To Thorogood, the performance didn’t only exhibit an appealing sense of harmony, but it held a greater pervasive influence and importance as its own declaration of freedom.
“The Beatles represented freedom, and Bob Dylan represented truth, and the Rolling Stones represented hope. After the seeing the Beatles, we all thought just maybe we might be able to pull it off. Everyone has a career in music because of the Beatles and that night jolted everyone’s brains, and everyone from Tom Petty to John Mellancamp, knows that that was it. The Beatles didn’t have to go into the army, they didn’t have to get their hair cut, they probably could’ve had any woman in the world. They were young, healthy, they had money, and they were four gentlemen at the peak of the peak and uppermost of the topper-most.”
After delving into the sounds of the British Invasion and harvesting the roots of the Mississippi blues, Thorogood merged these influences and sprinkled in his own sentiments of rebellion and restlessness which formed its own catalog in the cannon of rock n’ roll.
“Mississippi — there is no place that is that scary at night, and the sky is dark and blacker than Indian ink. It was always spooky for me when I was there, and it scared me a little bit. That aura of the blues, Muddy Waters, Howlin’ Wolf, Robert Johnson, it’s like they are all connected to voodoo or something. The blues scene is fascinating and mysterious, but I’m much more comfortable listening to 'Jumpin’ Jack Flash.'”
Nonetheless, some of the songs he has popularized such as John Lee Hooker’s “One Bourbon, One Scotch, and One Beer,” are associated more with him than even their original sources in the minds of many listeners.
“‘One Bourbon’ was just one of those songs that felt too good not to be heard. It has been a blessing and an honor to sing it.”
Reflecting on more than four decades in the music industry, one of Thorogood’s most playful mantras about his living a life in the middle is that he and his band have never been nominated (for a Grammy), have never dominated the charts, and yet they will never be duplicated. The performer in Thorogood understands that, at age 69, life is less about daring deeds and unknown realms than it is about embracing and celebrating 90 minutes of a pure existence.

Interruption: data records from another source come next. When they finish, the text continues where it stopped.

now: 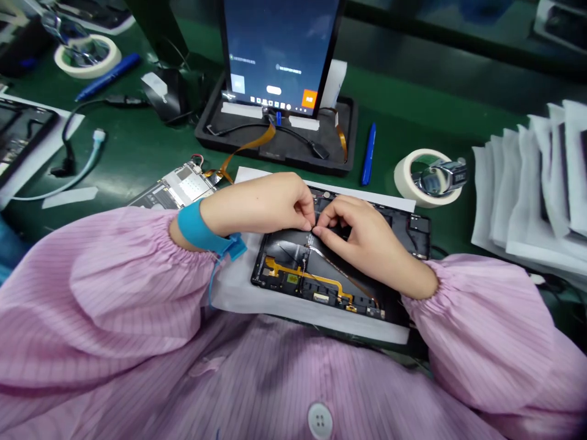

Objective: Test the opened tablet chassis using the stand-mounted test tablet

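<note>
A green table (394, 119) spreads underneath. On its near side, a white sheet (257, 299) bears an open black device casing (321, 272); a lit screen (279, 49) stands on the far side. Over the casing's left half, the left hand (288, 201) and right hand (358, 229) meet, thumbs and fingers pinched closed; whether they grip anything is too small to tell. A blue pen (369, 156) lies far right.
</note>
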The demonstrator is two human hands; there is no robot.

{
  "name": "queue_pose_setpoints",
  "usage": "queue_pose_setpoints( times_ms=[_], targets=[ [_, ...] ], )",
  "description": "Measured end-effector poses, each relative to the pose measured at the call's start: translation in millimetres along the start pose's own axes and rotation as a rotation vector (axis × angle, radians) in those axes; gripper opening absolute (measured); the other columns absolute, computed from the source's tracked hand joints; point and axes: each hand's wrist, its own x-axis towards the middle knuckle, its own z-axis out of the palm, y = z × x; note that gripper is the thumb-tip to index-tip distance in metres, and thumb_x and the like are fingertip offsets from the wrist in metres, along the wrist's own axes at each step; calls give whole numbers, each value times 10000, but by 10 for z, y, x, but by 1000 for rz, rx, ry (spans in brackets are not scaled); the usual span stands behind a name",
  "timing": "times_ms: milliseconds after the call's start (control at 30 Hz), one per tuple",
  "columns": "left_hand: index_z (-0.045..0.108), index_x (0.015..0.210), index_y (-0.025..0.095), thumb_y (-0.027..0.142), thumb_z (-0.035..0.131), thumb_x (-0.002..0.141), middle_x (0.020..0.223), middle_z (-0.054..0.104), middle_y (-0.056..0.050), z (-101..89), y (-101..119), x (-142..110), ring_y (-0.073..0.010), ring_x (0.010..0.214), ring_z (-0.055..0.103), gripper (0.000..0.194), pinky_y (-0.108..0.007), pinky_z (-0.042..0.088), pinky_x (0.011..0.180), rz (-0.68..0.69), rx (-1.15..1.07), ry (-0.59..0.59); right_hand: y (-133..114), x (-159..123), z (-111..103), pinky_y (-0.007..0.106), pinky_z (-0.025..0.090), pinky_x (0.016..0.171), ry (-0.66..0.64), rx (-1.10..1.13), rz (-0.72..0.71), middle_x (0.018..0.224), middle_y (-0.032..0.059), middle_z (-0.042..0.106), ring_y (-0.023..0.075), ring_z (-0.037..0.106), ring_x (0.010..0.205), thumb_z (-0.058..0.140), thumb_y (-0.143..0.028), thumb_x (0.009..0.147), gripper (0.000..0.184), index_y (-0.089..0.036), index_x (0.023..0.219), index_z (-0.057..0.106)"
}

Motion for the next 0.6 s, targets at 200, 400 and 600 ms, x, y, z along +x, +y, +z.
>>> queue_pose_setpoints(
  times_ms=[200,400,600],
  targets=[
    [723,773,216,256,573,745,689,669,57,22,5,11,-81,593,550,158,-190,371,605,-17,30,34,12,0,9,291,348,716,0,-20,-22,774,-3,563,174,525,768,613,-121,778,87,-189,779,557],
    [706,749,215,278,593,737,665,652,47,92,19,15,-95,593,549,130,-203,396,617,-59,40,75,24,-13,7,301,345,710,-8,-23,-27,769,0,549,176,517,755,579,-131,792,71,-192,781,543],
    [683,732,186,174,530,741,736,665,-4,169,77,2,-138,688,570,154,-244,427,665,4,112,204,15,-33,1,311,344,727,6,-14,-23,790,2,548,183,515,777,584,-131,792,88,-190,833,533]
  ],
)
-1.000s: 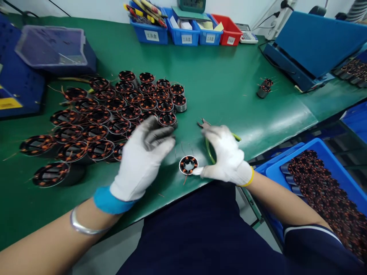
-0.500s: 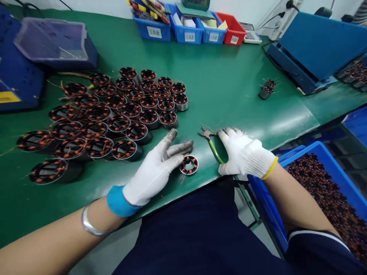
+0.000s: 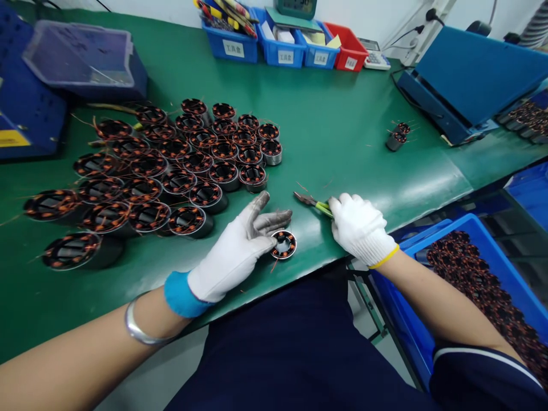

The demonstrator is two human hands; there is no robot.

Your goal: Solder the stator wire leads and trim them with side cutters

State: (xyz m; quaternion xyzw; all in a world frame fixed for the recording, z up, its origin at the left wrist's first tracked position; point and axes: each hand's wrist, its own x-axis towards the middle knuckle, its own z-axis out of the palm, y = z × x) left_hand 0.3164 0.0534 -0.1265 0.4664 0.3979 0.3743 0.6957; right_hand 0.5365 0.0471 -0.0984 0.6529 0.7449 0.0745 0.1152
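Note:
My left hand (image 3: 244, 245), in a white glove with greyed fingertips, lies beside a small motor stator (image 3: 283, 245). Its fingers are spread, and the thumb reaches the stator's left rim. The stator stands upright near the table edge, copper windings round its open middle and a loose wire end at its front. In my gloved right hand (image 3: 358, 225) are green-handled cutting pliers (image 3: 315, 204), fingers wrapped round the handles. The jaws point left, just above the table, and look nearly closed. To the left of my hands stands a group of several wound stators (image 3: 192, 165) with stray copper wires.
Two stacked stators (image 3: 397, 138) stand at the right, near a blue machine (image 3: 479, 80). A blue crate (image 3: 475, 222) full of stators sits below the table's right edge. Labelled bins (image 3: 282, 56) and a red bin (image 3: 349, 48) line the back; a translucent bin (image 3: 85, 63) stands left.
My right hand has closed round the pliers' handles, bringing them together and turning the tool to point left. My left hand stays by the stator, fingers still spread.

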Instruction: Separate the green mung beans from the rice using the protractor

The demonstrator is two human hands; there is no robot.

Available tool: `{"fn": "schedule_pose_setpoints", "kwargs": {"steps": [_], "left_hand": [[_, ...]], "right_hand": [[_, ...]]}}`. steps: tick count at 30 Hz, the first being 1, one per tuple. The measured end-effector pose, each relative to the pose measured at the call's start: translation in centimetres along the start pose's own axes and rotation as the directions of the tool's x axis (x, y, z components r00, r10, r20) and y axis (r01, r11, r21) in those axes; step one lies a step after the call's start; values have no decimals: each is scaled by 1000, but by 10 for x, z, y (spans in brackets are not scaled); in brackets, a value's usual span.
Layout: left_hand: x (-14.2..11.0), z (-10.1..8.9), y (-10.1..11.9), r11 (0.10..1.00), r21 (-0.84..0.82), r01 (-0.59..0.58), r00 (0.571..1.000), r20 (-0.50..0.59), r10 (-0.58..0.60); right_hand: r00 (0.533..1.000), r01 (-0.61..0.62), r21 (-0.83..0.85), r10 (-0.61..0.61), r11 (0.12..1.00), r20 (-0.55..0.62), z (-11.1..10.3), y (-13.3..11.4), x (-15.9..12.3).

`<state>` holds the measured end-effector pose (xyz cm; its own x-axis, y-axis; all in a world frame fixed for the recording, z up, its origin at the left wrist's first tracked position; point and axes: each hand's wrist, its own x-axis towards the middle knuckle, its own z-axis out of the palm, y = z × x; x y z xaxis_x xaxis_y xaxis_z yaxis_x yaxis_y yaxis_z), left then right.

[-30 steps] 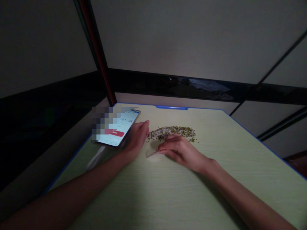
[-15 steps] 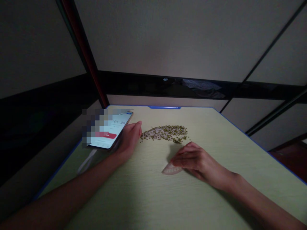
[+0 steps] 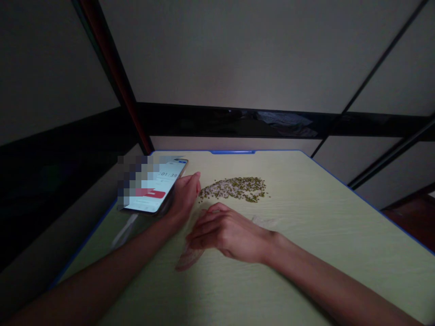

“I share the pleasures with the world and the pain I keep to myself. There is a lot of pain in life. Entertainment — people need it. It has to be accessible.”
And it takes a "B-B-B Bad man" to keep people feeling so very good.
“The spirit is still there, but getting the engine cranked up is a little different now than it used to be. You’ve got to go easy on the old man. But music pulls everybody through — even me.”